## Problem details
Taking each line of the material below in turn, count those containing the string "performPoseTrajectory". Provide the number alone.

━━━━━ Listed records ━━━━━

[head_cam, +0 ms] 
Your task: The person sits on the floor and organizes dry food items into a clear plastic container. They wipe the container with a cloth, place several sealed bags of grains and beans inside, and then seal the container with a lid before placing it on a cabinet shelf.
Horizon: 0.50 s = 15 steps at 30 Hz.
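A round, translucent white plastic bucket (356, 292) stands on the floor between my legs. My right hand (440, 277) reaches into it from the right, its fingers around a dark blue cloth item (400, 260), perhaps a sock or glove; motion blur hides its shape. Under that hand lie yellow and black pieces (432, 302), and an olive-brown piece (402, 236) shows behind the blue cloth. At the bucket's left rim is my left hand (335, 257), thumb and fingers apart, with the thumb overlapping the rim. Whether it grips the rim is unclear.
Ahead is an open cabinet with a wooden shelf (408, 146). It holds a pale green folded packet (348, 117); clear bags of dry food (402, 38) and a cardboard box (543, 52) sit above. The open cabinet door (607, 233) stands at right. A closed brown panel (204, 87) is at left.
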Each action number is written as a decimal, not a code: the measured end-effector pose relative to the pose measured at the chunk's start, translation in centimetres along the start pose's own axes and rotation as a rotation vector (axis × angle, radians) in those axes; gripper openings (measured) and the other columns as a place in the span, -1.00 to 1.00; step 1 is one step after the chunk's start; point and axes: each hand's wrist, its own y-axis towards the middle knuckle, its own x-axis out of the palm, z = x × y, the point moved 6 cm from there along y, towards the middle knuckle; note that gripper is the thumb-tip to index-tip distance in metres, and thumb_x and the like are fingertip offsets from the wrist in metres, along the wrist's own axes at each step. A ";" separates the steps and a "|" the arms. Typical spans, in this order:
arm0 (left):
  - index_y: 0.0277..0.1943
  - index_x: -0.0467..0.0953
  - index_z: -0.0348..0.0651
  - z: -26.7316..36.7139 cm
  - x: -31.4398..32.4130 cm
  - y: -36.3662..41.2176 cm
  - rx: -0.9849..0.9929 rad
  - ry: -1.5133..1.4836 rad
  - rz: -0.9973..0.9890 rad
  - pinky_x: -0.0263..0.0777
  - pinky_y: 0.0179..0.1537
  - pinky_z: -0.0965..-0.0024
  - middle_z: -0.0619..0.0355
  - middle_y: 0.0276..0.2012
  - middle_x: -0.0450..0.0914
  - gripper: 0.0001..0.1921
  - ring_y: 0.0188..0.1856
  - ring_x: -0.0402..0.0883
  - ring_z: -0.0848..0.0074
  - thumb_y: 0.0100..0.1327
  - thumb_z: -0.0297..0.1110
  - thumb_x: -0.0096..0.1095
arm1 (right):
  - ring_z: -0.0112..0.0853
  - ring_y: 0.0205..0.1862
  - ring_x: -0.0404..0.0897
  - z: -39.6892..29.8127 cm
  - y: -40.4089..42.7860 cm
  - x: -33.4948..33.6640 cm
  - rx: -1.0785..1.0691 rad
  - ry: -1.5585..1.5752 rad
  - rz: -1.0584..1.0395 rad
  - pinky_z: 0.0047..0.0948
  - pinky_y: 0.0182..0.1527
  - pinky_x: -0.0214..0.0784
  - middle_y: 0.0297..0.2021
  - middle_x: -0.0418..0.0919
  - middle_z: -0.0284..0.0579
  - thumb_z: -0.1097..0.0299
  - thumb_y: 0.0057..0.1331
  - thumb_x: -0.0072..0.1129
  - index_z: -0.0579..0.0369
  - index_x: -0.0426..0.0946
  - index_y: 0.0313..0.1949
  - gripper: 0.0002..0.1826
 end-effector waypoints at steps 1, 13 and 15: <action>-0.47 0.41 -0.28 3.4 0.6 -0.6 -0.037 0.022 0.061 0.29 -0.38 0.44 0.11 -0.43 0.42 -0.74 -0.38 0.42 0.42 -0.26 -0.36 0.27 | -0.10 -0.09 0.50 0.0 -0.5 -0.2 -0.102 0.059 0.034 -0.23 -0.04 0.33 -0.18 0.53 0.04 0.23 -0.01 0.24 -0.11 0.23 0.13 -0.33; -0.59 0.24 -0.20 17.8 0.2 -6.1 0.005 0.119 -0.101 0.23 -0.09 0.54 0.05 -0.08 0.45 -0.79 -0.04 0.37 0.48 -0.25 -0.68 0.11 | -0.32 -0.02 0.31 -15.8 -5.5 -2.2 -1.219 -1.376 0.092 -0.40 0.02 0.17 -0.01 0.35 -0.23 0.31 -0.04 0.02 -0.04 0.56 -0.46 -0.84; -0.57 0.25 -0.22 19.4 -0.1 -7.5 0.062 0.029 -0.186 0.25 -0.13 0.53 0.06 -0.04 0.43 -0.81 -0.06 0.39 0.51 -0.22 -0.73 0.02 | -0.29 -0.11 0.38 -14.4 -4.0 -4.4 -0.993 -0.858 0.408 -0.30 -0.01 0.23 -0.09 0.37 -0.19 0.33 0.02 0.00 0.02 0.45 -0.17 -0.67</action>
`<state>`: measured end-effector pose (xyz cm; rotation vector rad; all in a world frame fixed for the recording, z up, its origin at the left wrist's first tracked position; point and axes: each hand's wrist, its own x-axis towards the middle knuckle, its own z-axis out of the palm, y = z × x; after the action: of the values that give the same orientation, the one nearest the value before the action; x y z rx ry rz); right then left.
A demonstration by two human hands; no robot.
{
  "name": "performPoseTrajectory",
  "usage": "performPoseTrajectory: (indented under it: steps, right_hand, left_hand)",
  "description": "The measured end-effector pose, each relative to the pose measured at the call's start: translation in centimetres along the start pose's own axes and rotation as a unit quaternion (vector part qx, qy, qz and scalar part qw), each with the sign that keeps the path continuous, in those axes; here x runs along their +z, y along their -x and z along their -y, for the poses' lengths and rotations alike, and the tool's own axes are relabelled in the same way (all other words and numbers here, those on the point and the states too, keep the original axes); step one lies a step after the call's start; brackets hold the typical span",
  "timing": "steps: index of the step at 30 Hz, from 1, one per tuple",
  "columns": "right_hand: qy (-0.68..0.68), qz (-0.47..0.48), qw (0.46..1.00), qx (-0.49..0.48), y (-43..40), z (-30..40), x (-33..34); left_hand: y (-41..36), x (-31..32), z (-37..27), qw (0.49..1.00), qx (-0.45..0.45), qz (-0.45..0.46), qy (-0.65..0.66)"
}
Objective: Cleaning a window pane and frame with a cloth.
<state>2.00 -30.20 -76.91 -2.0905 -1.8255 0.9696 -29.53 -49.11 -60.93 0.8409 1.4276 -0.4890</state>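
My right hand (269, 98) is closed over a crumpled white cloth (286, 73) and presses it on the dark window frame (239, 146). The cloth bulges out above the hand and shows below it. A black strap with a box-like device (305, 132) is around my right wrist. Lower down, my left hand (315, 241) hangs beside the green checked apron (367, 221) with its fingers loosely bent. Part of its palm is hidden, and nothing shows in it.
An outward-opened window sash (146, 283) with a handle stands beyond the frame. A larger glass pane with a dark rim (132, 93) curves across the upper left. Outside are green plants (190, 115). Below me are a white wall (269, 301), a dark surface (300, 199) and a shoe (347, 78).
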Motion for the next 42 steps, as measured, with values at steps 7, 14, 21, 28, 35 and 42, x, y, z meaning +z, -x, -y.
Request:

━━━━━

## Answer to the problem
2